Roles: Service design, design research, visual design
Timeline: 10 weeks
We started off by understanding the current experience by meeting with various internal and external stakeholders. We also paid a visit to the existing EBC space and watched recordings of past events. This initial research and observation allowed us to better understand the problem space and the customer we were designing for.
During our site visit, we immediately noticed the lack of direction and intentionality in the physical space. For such a high-impact event, the Executive Briefing Center did not set up its audience for collaboration or engagement. The furniture felt very structured and one-directional, similar to what you would find in a lecture hall. The EBC was intended to be a discussion-driven space for attendees to ask questions and interact with IBM representatives and products.
Based on our research, we identified three key needs that we wanted to address. From these needs statements, we also created hills statements to describe what an ideal experience would look like for our customers.

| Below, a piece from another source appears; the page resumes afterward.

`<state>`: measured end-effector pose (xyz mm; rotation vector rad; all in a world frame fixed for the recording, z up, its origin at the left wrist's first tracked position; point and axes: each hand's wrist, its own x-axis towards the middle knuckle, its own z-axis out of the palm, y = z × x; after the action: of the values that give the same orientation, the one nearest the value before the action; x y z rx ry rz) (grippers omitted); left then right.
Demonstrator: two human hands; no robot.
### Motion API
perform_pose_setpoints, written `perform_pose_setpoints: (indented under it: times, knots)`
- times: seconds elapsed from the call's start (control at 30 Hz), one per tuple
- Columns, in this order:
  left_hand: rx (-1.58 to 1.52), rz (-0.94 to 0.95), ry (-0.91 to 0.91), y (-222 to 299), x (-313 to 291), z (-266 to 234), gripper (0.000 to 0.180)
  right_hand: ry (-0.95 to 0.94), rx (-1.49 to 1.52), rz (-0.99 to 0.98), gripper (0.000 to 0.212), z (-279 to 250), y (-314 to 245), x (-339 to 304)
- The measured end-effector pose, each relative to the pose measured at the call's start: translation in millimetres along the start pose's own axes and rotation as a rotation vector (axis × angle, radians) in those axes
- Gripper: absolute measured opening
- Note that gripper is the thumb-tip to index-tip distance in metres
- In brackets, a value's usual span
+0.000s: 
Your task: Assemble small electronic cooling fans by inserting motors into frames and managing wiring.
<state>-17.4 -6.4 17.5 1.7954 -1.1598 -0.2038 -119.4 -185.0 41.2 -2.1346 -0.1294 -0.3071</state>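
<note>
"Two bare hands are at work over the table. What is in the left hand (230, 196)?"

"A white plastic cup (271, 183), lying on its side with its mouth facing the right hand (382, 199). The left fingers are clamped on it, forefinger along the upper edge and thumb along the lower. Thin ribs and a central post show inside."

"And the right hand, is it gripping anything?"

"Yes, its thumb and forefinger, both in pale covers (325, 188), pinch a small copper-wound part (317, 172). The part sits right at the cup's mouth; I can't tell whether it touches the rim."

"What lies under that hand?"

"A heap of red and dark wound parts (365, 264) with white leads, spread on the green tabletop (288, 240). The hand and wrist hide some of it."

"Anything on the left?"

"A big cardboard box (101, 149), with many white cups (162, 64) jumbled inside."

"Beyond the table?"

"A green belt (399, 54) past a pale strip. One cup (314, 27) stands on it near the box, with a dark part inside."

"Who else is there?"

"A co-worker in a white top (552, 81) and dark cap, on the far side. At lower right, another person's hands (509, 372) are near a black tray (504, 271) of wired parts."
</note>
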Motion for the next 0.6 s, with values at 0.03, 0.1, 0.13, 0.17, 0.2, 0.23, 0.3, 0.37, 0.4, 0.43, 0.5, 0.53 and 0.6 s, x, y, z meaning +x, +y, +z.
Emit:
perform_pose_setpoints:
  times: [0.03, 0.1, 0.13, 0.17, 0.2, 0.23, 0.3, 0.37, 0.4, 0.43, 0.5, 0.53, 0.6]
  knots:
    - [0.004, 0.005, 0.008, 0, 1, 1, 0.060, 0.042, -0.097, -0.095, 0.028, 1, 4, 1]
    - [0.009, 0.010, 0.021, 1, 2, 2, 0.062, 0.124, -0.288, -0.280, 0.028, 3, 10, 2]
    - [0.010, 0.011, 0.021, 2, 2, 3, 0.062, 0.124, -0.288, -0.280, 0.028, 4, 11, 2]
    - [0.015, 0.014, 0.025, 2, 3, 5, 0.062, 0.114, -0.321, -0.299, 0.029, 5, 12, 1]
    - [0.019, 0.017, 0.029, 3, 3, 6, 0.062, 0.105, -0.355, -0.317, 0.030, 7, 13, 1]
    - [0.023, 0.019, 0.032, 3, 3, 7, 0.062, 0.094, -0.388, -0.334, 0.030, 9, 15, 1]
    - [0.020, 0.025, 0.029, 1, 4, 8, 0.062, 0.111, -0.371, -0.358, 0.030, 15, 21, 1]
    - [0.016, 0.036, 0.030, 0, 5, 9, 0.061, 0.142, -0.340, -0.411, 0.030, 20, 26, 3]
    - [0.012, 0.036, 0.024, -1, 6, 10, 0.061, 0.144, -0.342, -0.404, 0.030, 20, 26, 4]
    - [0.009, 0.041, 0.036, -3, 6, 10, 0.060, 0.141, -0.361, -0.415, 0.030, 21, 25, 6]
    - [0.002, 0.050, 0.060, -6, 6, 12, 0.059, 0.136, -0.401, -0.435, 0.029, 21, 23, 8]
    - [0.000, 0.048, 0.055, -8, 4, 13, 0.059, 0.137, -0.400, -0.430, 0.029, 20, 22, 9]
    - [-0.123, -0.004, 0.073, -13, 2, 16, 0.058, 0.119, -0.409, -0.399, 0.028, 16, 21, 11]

We presented a new and improved experienced called the IBM Hub. Below is a video of our final presentation!
We structured our final presentation around Client Chris' transformed experience as an attendee. As a team, we put a lot of thought into the language used in order to tell a story about a client's briefing experience. We focused on Client Chris' needs and emotions throughout his time at IBM, and identified key areas where IBM could create a memorable experience for its customers.
This project was such a big challenge for me because I had no prior experience doing a service design project, let alone one that had minimal visuals involved. Working within a business space was also challenging since I had no point of reference to anything related to the business world. There were many many many questions that were asked to our stakeholders and users during research. Even when we had the data and research it still felt as though we had no idea what was going on or what direction to go in.
In the end, my team presented an ideal end-to-end customer journey that was backed by our gathered research and insights. We were able to collaborate and work through what the users main needs were in this journey and challenge the "industry standard" of what a briefing is.